Nothing says summer quite like eating an ice cream cone on a warm summer evening. President Ronald Reagan deemed the month of July as National Ice Cream Month back in 1984. Ice cream remains a huge part of American culture and is also an economic staple of the US dairy industry. Around 9% of all the milk produced by US dairy farmers is used to make ice cream. Although most of us may "scream for ice cream" during the hot and humid days of July, those with sensitive teeth may scream for a different reason.
People with sensitive teeth may experience a shooting nerve pain any time their teeth come into contact with something cold, like ice cream. Although the cause of teeth sensitivity can vary on a case by case basis, one of the most common causes of sensitivity is exposed dentin. Beneath the hard outer covering of our teeth (called enamel) is a layer of dentin which contains microscopic nerve fibers. When the dentin becomes exposed due to dental decay, toothbrush abrasion, or gum recession, sensitivity to temperature can occur.

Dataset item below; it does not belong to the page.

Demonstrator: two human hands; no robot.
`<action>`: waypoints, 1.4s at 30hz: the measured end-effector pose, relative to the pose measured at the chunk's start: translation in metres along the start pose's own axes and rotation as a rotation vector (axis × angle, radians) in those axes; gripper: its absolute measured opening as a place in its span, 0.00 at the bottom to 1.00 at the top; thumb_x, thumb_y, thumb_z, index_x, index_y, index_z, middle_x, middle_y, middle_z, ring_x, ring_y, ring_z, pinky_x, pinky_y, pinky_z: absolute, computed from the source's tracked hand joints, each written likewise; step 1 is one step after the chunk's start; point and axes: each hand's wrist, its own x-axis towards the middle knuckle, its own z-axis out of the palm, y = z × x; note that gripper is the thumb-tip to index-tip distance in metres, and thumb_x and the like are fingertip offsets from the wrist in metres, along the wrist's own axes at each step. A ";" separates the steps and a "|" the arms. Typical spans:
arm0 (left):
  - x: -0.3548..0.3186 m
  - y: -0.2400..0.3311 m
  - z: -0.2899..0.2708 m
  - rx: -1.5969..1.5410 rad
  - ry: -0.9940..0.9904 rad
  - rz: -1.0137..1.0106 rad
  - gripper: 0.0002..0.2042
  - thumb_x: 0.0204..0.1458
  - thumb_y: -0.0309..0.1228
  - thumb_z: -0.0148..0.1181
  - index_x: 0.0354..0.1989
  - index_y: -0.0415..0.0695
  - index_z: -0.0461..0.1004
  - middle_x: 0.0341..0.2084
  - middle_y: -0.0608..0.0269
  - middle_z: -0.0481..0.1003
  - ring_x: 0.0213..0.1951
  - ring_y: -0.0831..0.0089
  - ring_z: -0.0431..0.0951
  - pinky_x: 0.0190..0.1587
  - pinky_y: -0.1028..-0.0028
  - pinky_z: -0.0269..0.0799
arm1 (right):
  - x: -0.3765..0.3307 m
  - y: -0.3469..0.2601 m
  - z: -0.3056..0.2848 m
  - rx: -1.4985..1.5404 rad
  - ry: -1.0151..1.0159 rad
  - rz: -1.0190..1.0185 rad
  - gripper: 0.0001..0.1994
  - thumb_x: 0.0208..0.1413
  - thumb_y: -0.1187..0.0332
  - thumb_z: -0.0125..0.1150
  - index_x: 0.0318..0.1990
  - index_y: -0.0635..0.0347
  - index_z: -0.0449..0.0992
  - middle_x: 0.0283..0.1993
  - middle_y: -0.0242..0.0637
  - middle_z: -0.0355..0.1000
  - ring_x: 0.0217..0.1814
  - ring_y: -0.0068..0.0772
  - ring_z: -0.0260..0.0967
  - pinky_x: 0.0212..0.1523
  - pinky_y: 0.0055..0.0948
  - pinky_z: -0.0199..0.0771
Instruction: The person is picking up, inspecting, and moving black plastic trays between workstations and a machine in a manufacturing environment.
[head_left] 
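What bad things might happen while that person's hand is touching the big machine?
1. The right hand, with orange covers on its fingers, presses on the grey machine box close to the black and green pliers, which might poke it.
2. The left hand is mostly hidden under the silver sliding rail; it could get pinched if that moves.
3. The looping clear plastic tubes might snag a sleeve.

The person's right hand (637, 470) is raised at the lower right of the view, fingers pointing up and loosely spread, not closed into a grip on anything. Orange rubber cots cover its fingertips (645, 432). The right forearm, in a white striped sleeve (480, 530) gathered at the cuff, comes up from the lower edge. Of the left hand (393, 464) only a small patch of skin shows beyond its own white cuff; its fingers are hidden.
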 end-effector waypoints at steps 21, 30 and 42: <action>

Some common reasons for exposed dentin include: excessive/rough tooth brushing, eating acidic foods, grinding teeth, or using many teeth whitening products. Mark S. Wolff, DDS, PhD, a professor and chair of the Department of Cariology and Comprehensive Care at New York University College of Dentistry says, "Harsh strokes wear away at the gum tissue as well as the tooth's enamel layer, leaving each dentin tubule vulnerable to whatever it comes in contact with -- hot, cold, soft, or hard." Teeth sensitivity can be treated by a dentist and sometimes, the cure is as simple as switching to a "sensitive" toothpaste or incorporating a fluoride rinse into your daily dental routine.
If teeth sensitivity is keeping you from participating in July's National Ice Cream Month celebrations, make sure to make an appointment with a dentist as soon as possible!